> [Required work]:
Only the stretch of the listing below that runs from the line with "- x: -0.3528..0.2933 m" through the line with "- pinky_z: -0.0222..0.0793" is to be printed, exactly and with both ends.

> [Information provided]:
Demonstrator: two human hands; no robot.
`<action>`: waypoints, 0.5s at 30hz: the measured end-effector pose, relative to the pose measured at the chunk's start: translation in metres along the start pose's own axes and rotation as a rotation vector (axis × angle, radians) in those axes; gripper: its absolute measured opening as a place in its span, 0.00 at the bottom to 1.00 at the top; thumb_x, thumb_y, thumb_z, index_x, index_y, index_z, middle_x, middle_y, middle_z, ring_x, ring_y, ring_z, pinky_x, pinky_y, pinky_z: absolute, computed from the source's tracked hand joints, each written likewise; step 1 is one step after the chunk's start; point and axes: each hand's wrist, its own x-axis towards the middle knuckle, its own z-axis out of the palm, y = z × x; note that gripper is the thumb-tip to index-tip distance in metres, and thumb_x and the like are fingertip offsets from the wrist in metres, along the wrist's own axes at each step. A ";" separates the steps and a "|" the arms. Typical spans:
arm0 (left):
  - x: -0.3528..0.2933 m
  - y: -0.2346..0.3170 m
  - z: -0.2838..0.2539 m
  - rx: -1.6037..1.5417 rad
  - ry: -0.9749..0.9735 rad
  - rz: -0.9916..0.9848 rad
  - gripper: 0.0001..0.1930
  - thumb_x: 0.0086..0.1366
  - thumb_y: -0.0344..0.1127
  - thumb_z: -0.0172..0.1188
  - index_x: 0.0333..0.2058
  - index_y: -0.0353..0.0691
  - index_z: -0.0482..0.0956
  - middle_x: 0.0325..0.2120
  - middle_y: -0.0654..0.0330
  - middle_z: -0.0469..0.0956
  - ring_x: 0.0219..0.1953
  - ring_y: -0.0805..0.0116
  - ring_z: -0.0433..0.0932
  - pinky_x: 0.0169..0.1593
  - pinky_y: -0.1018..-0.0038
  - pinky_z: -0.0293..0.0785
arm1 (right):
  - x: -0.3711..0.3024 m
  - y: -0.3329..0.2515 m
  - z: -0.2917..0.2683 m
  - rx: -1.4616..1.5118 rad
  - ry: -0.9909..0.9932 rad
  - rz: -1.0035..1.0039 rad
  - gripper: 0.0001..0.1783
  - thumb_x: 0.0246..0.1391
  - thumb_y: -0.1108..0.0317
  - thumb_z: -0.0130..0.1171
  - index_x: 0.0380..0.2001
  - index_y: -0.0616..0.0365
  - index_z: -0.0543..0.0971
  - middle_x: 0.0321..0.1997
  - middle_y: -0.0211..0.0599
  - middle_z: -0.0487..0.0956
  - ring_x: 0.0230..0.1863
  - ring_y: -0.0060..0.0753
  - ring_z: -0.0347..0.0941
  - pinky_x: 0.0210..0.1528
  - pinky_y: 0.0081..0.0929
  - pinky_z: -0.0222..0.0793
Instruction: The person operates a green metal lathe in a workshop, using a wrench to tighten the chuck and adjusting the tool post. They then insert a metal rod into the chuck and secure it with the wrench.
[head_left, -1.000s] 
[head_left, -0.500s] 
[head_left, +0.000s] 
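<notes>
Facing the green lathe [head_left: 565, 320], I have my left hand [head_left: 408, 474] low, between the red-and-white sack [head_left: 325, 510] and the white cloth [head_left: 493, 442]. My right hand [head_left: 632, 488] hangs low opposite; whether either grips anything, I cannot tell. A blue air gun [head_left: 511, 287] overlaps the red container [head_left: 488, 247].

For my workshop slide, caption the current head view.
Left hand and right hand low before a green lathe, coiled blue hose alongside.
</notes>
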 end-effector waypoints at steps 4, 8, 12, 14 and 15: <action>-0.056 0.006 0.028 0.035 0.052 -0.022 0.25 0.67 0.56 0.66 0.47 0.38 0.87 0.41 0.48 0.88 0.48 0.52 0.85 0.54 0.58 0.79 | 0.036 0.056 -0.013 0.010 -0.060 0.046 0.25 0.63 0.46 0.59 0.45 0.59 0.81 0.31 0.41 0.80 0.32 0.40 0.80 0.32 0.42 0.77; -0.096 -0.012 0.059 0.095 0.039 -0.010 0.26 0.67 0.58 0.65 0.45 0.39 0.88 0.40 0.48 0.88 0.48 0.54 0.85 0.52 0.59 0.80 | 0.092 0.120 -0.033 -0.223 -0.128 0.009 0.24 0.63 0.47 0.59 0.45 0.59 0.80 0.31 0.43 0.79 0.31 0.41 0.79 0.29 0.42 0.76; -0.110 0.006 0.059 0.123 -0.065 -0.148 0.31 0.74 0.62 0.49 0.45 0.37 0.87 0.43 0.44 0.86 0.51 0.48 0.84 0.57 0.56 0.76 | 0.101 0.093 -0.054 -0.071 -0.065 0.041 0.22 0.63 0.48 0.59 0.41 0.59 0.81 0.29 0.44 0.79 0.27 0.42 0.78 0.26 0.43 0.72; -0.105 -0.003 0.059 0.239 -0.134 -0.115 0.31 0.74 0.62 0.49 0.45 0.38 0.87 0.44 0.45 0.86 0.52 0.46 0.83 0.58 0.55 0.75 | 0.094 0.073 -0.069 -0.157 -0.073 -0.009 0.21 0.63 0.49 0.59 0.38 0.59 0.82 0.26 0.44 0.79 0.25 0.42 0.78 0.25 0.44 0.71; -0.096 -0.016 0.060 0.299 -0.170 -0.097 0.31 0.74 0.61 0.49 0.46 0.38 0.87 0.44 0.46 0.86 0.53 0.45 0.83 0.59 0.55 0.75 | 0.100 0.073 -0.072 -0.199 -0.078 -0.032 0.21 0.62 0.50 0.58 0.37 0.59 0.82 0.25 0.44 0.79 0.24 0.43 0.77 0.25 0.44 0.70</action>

> [Written solution]:
  - x: -0.3528..0.2933 m
  - y: -0.2346..0.3170 m
  - z: -0.2838..0.2539 m
  - rx: -1.6037..1.5417 rad
  - ry: -0.9749..0.9735 rad
  - rz: -0.9916..0.9848 rad
  - gripper: 0.0001..0.1930
  - thumb_x: 0.0086..0.1366
  - thumb_y: -0.0344..0.1127
  - thumb_z: -0.0172..0.1188
  - index_x: 0.0333..0.2058
  - index_y: -0.0353..0.0691
  - index_z: -0.0482..0.0956
  - middle_x: 0.0325..0.2120
  - middle_y: -0.0654..0.0330
  - middle_z: -0.0469..0.0956
  - ring_x: 0.0219..0.1953
  - ring_y: -0.0805..0.0116
  - ring_z: -0.0433..0.0932
  - pinky_x: 0.0169..0.1593
  - pinky_y: -0.1018..-0.0038
  - pinky_z: -0.0293..0.0785
arm1 (right):
  - x: -0.3711..0.3024 m
  - y: -0.3329..0.2515 m
  - z: -0.2917..0.2683 m
  - rx: -1.4616..1.5118 rad
  - ry: -0.9909..0.9932 rad
  - rz: -1.0035..1.0039 rad
  - gripper: 0.0001..0.1783
  - thumb_x: 0.0246..0.1391
  - thumb_y: -0.1108..0.0317
  - thumb_z: -0.0130..0.1171
  - index_x: 0.0380..0.2001
  - index_y: -0.0616..0.0365
  - index_z: -0.0543..0.0971
  - middle_x: 0.0321..0.1997
  - middle_y: -0.0211..0.0599
  - middle_z: -0.0487..0.0956
  - ring_x: 0.0230..0.1863
  - ring_y: -0.0060..0.0753
  - ring_z: -0.0347..0.0941
  - pinky_x: 0.0210..0.1528
  - pinky_y: 0.0081..0.0929
  - pinky_z: -0.0222..0.0793

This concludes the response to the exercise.